User:AKhatun/Wikidata Vertical Analysis
Wikidata is an open knowledge base in the form of a graph accessible through SPARQL queries (among other things). The graph is formed using triples in the form - Subject, Predicate, Object. These components connect each other forming a huge interconnected web of data. Wikidata is growing super fast and it is time to think scaling. With this aim, this page shows some analysis on Wikidata to find out:
- Amount of certain kinds of vertical data like labels, descriptions, scientific articles etc
- How many queries ask for each of these vertical slices
- Analysis of these queries
Phabricator tickets: T282790, T291190.
TL;DR
If blazegraph (wikidata's backend) were to fail, what can we remove temporarily from wikidata so that it can keep functioning? Some data points found across items in wikidata such as labels, descriptions, identifiers etc are possible candidates. Analysis done on these vertical data are described in the following sections.

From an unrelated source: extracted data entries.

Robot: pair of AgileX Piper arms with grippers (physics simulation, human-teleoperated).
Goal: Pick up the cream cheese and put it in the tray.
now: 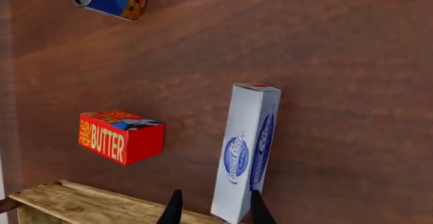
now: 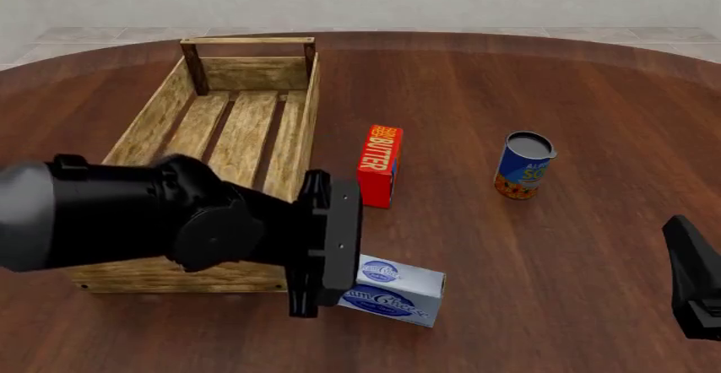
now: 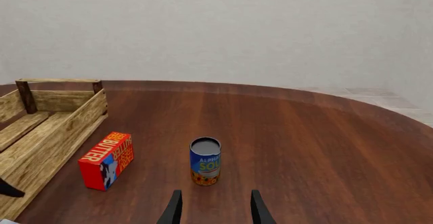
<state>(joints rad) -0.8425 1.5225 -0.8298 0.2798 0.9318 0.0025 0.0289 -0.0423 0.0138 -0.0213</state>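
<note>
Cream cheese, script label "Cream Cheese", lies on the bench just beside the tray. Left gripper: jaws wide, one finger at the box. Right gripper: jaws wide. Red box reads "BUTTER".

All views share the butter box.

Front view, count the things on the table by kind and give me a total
Boxes: 2, the cream cheese and the butter box
Cans: 1, the soup can
Crates: 1, the tray
Total: 4
</note>
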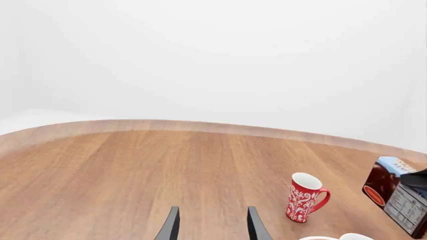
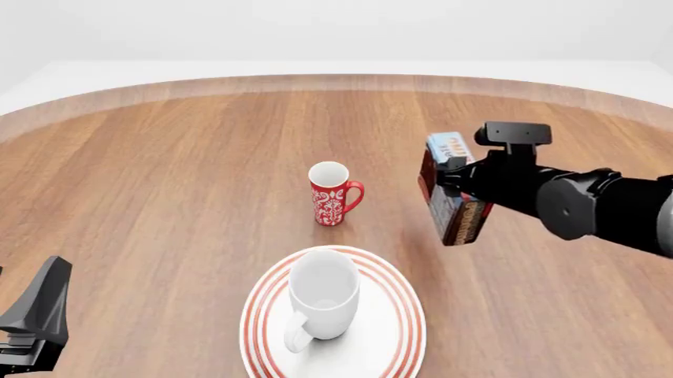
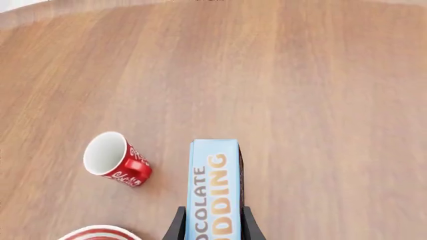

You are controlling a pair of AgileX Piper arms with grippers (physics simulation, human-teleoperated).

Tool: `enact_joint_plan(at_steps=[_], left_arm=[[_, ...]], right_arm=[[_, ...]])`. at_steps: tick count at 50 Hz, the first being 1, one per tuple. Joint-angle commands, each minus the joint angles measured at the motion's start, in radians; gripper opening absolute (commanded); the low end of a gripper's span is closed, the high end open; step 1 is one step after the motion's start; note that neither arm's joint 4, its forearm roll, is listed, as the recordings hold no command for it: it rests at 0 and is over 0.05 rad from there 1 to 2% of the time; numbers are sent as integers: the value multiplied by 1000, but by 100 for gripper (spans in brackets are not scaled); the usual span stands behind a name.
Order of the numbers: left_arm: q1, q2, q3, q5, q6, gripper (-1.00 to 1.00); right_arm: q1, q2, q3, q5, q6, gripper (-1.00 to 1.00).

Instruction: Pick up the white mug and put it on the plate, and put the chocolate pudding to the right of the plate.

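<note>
The white mug (image 2: pixel 324 303) stands upright on the plate (image 2: pixel 408 309), its handle toward the near left. My right gripper (image 2: pixel 455 183) is shut on the chocolate pudding (image 2: pixel 450 193). It holds the box tilted, beyond the plate's right side and right of the red mug. In the right wrist view the pudding's (image 3: pixel 213 185) light-blue lettered face sits between the right gripper's (image 3: pixel 213 211) fingers. I cannot tell whether the box touches the table. My left gripper (image 1: pixel 213 209) is open over bare wood at the near left, with nothing between its fingers, and shows low in the front view (image 2: pixel 53 274).
A slim red mug (image 2: pixel 332 193) with a white floral pattern stands upright behind the plate, handle to the right. It also shows in the wrist views (image 1: pixel 305 196) (image 3: pixel 113 159). The round wooden table's far edge (image 2: pixel 336 79) curves across the back.
</note>
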Motion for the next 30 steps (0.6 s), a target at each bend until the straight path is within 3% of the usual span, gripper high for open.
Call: enact_joint_plan(at_steps=[1, 30], left_arm=[[-2, 0, -1, -1, 0, 100], [-3, 0, -1, -3, -14, 100]], right_arm=[[-18, -89, 62, 15, 19, -100], [-77, -384, 225, 121, 30, -100]])
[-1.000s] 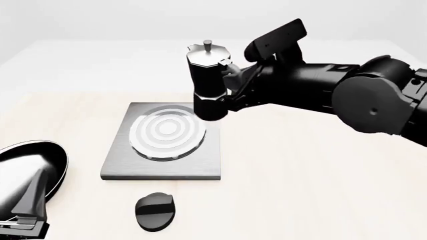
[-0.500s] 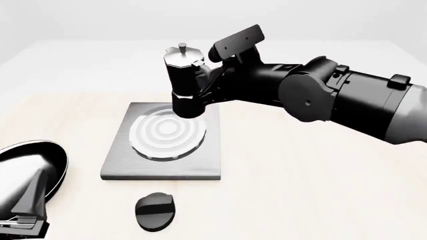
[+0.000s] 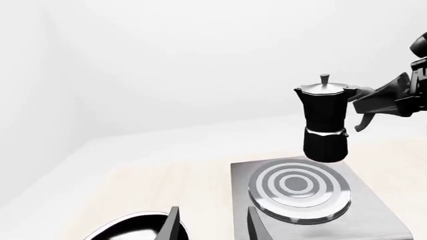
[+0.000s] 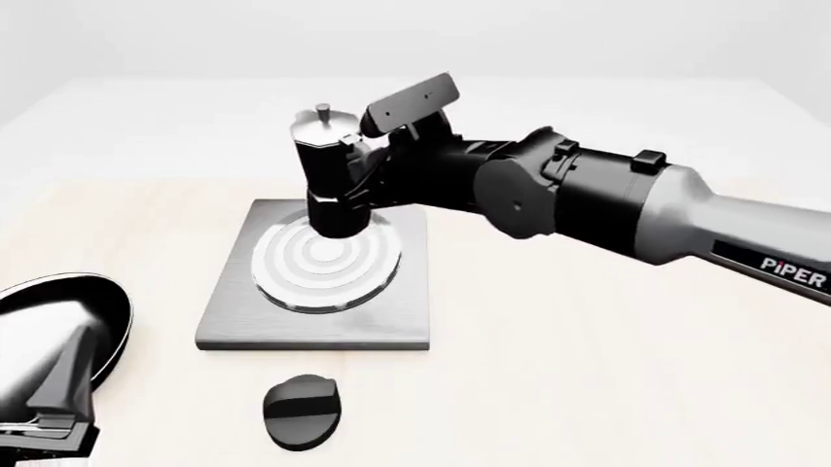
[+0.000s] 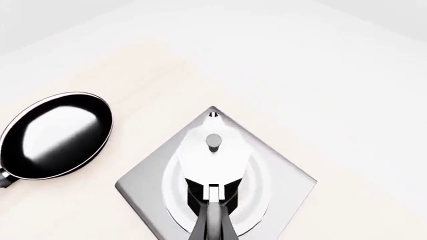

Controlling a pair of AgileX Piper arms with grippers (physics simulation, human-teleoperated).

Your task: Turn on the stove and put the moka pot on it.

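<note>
I hold the moka pot (image 4: pixel 330 173) in the right pincer (image 4: pixel 370 161), which is clamped on the pot's handle. The pot is upright and off the surface, hanging above the far part of the burner rings (image 4: pixel 322 257) of the stove (image 4: pixel 318 321). In the left wrist view there is a clear gap between the pot's black base and the rings (image 3: pixel 299 188). In the right wrist view I look straight down on the lid knob (image 5: pixel 213 141), with the rings showing around the pot on all sides.

The stove slab lies flat on the bench (image 4: pixel 624 360), left of centre. Its black oval knob (image 4: pixel 303 411) sits on the bench just beside the slab's near edge, apart from it, ridge up.

The left pincer (image 3: pixel 212 227) is at the near left corner of the bench, low, well apart from the stove. Its two fingers show a gap between them with nothing in it, so I read it as open. The frying pan (image 4: pixel 72 321) lies on the bench near the left edge, beside that pincer.
</note>
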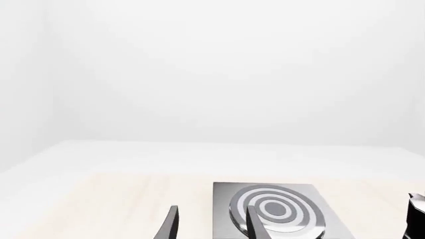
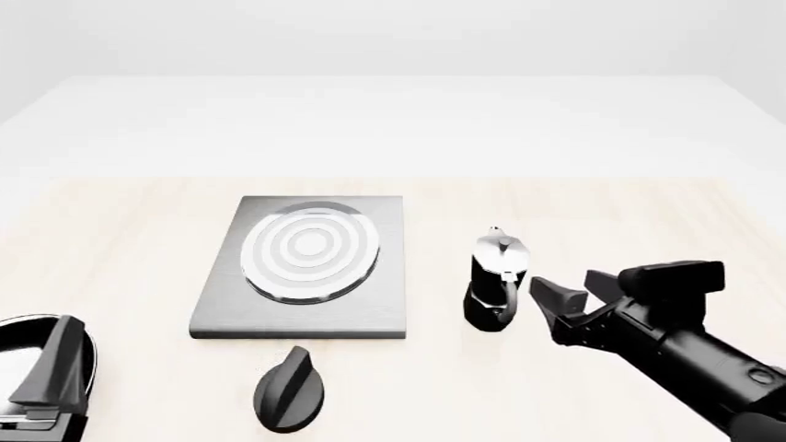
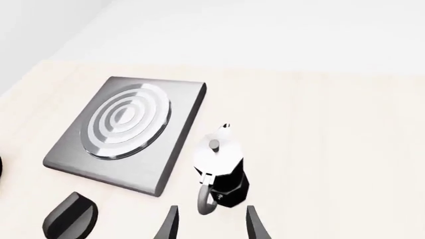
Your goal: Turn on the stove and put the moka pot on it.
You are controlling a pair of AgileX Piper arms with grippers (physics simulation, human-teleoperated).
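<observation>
Two fingers of the left gripper (image 1: pixel 209 224) stand apart in the left wrist view, empty, facing the stove (image 1: pixel 279 211). From the front, the right gripper (image 2: pixel 568 299), spread and empty, sits just beside the moka pot (image 2: pixel 496 278), which stands upright right of the stove; the black knob (image 2: pixel 289 389) lies untouched. The right wrist view suggests closing on the handle comes next.

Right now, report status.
Right gripper open, fingers just behind the pot. Left gripper open, idle. Pot upright beside stove. Nothing between.
</observation>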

"Number of days for Wikidata to recover" is the estimated number of days for Wikidata to get back to its current size if some amount of triples is removed from Wikidata. To clarify: Descriptions form ~20% of Wikidata triples. If we were to remove them, then given the rate at which Wikidata is growing, it would take ~500 days for Wikidata to jump back to its current size, despite removing the descriptions. See more about Wikidata growth rate below.
|
Vertical Data Analysis
Wikidata snapshot of 20210712
was used for this analysis.
Total triples
Before we begin, the total number of triples in this specific snapshot of wikidata is 12671768950, approximately 12.6 billion. The growth rate of triples is not constant, but considering the growth an approximate straight line, in grafana dashboard, Wikidata grows at a rate of 4.77 million triples per day. This rate was calculated from the number of triples at the start and end of a 90-day interval (11/3/21 to 6/6/21). During this period wikidata grew 3.38%!.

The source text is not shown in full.